One of six hospitals in Hudson County, the Bayonne Medical Center is affiliated with Hoboken University Medical Center and Christ Hospital, which are also operated by the for-profit organization Hudson Hospital Opco.

The hospital became the subject of media coverage in 2013 when, in the midst of nationwide controversy over inconsistent hospital charges, The New York Times reported that the hospital "charged the highest amounts in the country for nearly one-quarter of the most common hospital treatments", which the Times associated with its 2008 restructuring after being acquired out of bankruptcy the previous year. In the same year, the hospital was ordered to award a "whistleblower" $2.1 million for being fired.

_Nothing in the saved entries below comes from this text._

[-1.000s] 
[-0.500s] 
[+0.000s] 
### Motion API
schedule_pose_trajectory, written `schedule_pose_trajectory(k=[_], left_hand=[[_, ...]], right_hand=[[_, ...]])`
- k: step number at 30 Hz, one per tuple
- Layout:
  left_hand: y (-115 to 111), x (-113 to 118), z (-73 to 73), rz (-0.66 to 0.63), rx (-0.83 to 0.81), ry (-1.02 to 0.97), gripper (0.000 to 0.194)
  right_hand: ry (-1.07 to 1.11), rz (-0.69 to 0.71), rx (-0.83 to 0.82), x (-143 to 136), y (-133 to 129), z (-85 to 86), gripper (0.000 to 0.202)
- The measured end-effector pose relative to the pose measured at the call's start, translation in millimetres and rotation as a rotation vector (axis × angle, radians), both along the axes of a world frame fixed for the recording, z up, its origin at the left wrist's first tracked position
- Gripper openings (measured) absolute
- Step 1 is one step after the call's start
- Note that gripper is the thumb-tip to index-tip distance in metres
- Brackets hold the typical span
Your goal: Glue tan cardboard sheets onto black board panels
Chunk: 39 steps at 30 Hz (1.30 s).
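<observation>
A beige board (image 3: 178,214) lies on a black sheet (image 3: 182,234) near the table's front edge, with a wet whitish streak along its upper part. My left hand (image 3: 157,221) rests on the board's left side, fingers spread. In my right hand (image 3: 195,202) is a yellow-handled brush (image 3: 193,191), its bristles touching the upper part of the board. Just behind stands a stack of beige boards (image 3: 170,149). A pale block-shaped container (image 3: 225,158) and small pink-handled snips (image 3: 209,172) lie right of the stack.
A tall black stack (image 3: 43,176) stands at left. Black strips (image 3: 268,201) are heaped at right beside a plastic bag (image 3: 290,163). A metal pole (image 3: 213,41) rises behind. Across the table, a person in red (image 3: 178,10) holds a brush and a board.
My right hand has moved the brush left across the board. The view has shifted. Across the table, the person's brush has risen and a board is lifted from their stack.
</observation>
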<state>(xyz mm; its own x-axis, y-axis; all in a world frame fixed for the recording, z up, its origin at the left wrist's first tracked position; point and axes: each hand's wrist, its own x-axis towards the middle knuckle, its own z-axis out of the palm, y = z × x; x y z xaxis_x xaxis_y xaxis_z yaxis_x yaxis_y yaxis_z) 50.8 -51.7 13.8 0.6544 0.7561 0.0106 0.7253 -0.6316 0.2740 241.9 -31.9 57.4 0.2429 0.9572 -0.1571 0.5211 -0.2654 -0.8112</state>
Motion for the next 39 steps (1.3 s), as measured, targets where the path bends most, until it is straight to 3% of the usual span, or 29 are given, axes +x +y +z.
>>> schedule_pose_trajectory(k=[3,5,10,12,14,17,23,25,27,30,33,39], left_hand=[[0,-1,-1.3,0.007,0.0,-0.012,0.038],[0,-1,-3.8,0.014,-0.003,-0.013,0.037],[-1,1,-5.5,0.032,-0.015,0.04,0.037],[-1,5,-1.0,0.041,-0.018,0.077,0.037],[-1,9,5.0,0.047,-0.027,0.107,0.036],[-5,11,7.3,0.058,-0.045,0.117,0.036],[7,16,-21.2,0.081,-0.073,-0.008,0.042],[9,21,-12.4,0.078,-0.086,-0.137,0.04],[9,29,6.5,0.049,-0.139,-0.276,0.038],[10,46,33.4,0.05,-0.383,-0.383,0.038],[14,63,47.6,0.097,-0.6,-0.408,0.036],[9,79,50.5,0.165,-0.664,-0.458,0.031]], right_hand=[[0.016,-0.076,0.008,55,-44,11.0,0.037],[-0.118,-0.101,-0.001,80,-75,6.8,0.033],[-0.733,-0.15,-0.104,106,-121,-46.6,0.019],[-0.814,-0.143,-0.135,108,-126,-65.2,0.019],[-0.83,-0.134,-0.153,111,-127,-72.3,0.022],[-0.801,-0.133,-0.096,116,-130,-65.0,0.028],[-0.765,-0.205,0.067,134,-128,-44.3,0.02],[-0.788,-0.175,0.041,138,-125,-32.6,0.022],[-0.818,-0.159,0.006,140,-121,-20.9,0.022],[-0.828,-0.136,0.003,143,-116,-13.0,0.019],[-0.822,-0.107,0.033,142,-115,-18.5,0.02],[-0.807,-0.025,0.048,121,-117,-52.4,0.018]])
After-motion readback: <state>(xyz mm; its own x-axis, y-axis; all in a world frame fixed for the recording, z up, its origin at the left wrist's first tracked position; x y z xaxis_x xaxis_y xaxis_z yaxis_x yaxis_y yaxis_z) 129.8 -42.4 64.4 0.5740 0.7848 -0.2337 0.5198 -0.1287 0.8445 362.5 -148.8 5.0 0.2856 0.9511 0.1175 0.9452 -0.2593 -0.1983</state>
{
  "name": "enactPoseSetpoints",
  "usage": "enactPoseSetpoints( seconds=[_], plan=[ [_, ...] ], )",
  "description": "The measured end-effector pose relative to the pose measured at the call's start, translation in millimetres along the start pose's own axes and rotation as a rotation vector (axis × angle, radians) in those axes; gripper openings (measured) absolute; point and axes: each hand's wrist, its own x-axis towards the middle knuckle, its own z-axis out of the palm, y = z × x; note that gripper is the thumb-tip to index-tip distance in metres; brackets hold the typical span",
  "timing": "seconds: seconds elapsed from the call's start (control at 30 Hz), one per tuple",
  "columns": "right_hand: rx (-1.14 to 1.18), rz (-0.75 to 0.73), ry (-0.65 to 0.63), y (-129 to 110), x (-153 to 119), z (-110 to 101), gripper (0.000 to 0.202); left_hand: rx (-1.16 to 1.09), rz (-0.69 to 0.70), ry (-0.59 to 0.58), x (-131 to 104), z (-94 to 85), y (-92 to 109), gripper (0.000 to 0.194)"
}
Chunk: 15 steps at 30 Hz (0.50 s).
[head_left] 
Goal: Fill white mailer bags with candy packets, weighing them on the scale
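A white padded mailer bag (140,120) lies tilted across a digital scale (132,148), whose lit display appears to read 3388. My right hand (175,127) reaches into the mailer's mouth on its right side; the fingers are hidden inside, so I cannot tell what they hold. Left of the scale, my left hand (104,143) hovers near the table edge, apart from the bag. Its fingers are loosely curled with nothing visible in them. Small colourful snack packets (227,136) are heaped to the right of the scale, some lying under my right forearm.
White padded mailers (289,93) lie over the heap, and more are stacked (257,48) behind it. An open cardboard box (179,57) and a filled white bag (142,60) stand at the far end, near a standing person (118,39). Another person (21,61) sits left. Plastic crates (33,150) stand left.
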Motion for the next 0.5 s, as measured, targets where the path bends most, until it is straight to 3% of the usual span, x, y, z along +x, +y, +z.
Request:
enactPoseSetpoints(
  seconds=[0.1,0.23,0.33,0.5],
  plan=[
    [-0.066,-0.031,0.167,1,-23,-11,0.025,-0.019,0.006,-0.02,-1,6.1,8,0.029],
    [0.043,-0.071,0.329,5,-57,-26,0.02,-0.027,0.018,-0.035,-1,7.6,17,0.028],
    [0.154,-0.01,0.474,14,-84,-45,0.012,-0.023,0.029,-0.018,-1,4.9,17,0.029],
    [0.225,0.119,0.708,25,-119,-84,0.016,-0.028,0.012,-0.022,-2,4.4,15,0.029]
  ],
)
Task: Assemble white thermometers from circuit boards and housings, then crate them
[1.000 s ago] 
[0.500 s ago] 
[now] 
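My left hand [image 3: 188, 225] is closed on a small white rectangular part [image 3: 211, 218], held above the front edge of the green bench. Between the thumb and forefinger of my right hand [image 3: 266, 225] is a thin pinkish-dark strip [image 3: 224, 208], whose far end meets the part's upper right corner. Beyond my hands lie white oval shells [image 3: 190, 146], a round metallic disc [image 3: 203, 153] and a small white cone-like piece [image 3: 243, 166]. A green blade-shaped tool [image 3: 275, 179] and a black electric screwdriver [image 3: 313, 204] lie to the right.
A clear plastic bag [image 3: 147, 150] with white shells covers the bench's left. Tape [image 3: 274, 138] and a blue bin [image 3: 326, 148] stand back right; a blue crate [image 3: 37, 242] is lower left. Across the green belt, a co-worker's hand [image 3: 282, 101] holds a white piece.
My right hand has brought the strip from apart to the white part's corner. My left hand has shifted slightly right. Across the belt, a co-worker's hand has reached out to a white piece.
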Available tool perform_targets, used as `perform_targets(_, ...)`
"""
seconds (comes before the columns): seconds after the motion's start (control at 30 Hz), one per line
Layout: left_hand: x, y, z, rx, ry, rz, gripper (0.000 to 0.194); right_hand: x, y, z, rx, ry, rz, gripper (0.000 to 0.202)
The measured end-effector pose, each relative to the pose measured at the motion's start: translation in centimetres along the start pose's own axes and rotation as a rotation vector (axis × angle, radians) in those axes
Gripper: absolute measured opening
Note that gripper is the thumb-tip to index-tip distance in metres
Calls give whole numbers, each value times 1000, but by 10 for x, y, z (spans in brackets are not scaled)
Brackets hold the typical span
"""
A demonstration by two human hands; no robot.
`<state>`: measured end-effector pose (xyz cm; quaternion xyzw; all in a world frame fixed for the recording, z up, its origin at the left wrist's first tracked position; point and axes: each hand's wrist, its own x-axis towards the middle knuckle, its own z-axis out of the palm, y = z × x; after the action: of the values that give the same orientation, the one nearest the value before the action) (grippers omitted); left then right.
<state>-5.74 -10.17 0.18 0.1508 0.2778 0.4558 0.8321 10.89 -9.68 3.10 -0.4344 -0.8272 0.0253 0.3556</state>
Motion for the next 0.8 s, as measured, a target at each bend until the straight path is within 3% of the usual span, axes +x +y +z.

According to a study conducted by National Nurses United and released in January 2014, the hospital was the 9th most expensive in the state, charging 763% above costs.

Bayonne Medical Center entered the national spotlight again in 2014, when an investigative news team at NBC 4 New York reported that the hospital charged a New Jersey teacher nearly US$9,000 to bandage his middle finger. In 2015 a follow-up investigation covered the story of a Bayonne resident who was charged over $17,000 for stitches on a two-inch cut.

The sale of hospital and the property on which it is located has been a matter of controversy. The city has considered eminent domain to settle the matter. In March 2023 it was transferred to the non-profit CarePoint Health system.

In November 2024, CarePoint Health filed for Chapter 11 bankruptcy protection, blaming high rising costs and lack of state funding from New Jersey. The company listed assets between $500,001 to $1 million, and liabilities of no more than $50,000. CarePoint plans to keep its hospitals operating as it invests $67 million in financing.

Since 2025, after the bankruptcy of CarePoint, the hospital has been part of Hudson Regional Health.